• Task objective:
Lines from the entries below that hold "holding" form the answer; copy all of them.

--- Listed entries ---

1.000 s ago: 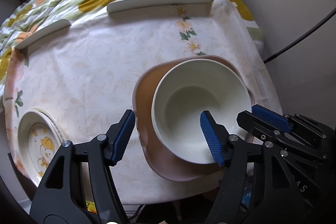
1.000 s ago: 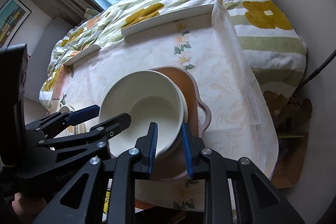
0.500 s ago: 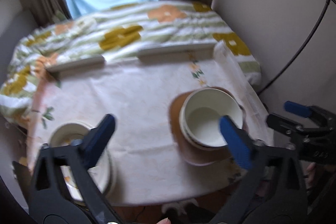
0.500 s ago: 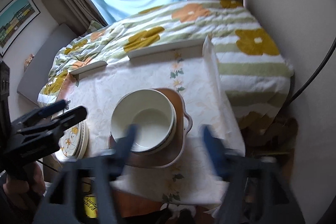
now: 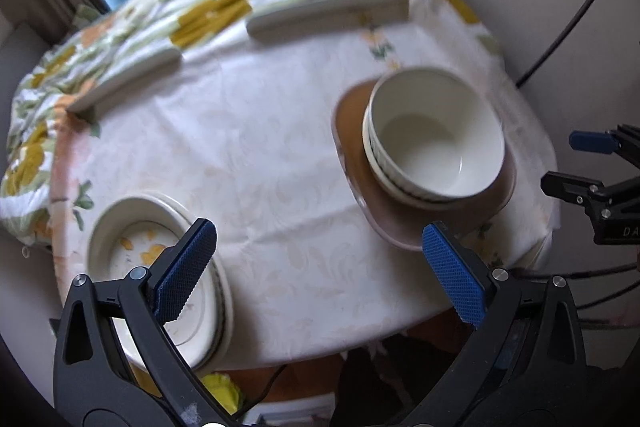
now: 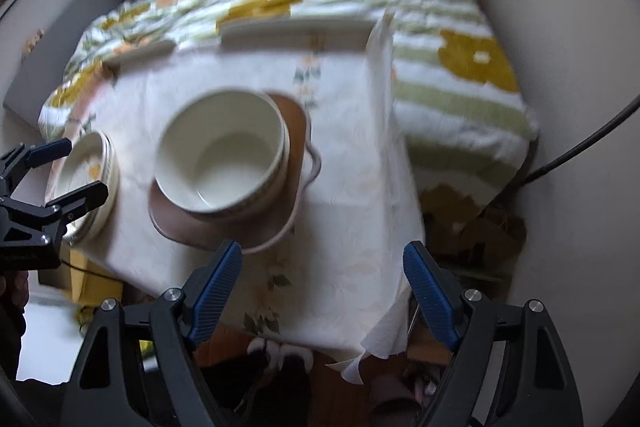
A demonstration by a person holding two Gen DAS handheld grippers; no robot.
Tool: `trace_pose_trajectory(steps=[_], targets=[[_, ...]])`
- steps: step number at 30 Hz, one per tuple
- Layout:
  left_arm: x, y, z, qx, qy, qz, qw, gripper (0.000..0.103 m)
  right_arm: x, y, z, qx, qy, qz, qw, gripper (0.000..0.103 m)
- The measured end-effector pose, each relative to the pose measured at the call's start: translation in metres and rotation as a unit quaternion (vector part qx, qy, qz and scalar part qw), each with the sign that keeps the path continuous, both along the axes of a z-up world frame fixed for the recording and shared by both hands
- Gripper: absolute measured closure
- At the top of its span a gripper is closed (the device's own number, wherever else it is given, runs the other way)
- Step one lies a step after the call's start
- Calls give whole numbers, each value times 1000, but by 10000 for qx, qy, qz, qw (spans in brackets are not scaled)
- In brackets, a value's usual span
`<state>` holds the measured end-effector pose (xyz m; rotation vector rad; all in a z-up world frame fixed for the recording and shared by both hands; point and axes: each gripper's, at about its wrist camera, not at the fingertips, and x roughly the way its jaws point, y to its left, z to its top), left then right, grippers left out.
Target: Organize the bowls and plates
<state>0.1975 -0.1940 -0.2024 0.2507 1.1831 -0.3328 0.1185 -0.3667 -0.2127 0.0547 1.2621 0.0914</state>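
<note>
We hold the left gripper (image 5: 320, 267) and right gripper (image 6: 322, 291) spread wide, gripping nothing, above the near table (image 5: 280, 167) edge; open cloth lies between one brown plate (image 5: 400, 227) bearing stacked white bowls (image 5: 436, 143), right, and printed plates (image 5: 160, 267), near-left; only the right view shows the brown plate's handle.

A glossy cream ceramic bowl (image 5: 436, 143) shows a smooth glazed inside that catches the light. Under it lies a matt brown tray (image 5: 356, 163) with a paler smooth rim. The worktop wears a white cloth with a faint woven leaf pattern (image 5: 256, 155), soft and matt. The cream plates with yellow prints (image 5: 132, 235) look glazed. The left gripper (image 5: 320, 275) has matt black plastic arms, ribbed blue rubbery pads (image 5: 184, 271) and shiny metal rivets.
</note>
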Motion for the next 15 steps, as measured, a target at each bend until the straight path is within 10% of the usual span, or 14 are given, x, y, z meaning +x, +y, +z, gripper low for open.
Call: trace_pose_trajectory(steps=[8,15], targets=[[22,-16,-41,56,845,-71,9964,7,30,3,-38,206,720,232,9969,24],[30,-34,-77,-234,1407,-221,9895,58,49,13,-63,472,992,576,9923,54]])
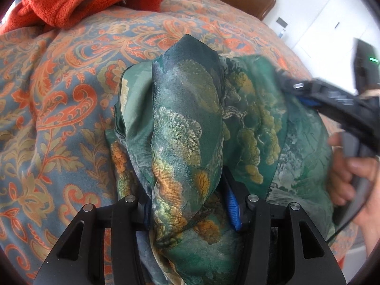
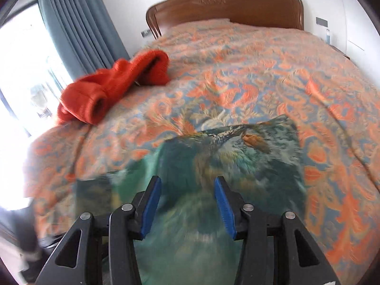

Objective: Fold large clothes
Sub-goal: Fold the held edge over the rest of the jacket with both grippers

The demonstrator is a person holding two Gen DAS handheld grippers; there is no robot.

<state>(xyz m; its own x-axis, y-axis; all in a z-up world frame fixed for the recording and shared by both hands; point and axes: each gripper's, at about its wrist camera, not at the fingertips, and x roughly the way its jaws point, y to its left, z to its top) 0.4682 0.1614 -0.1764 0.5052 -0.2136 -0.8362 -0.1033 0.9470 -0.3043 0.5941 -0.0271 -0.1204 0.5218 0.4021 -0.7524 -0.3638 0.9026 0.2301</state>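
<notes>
**Green garment half-folded on bed: left claw gripping, right claw free**

Green garment (image 1: 249, 123) is laid on the patterned bedspread (image 1: 59, 109), near the foot of the bed, well apart from the orange sweater (image 2: 111, 90) by the window side. In the right wrist view the flat part (image 2: 237, 156) is seen as a rough rectangle with one far corner squared off.

Left gripper (image 1: 190, 199): a thick bunch of the green fabric is held between the pads, rising as a hump in front of the camera. The blue pad (image 1: 231, 211) is seen against the cloth; the grip is judged live, not slack.

Right gripper (image 2: 187, 204): jaws stand apart, nothing is between the pads (image 2: 152, 204), only cloth below them. It is also seen from the left wrist view (image 1: 292, 87), blurred, with the person's hand (image 1: 351, 178) on its handle. Contact with the cloth cannot be told from either view.

Step in hand, as judged: the lifted bunch is to be carried over and laid on the flat part.

How to do it well:
- Bunch should be spread before it is set down, else a lump is locked into the fold.
- Free edge should be pinned or taken by the right claw near a corner, so the base layer is not dragged.
- Slippery, thin fabric is expected; release should be made low, edges matched first.
- Bedspread should not be pinched along with the cloth.
</notes>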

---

• Result below:
A demonstration by a person holding two Gen DAS handheld grippers; no robot.
The demonstrator is a person holding two Gen DAS handheld grippers; there is no robot.

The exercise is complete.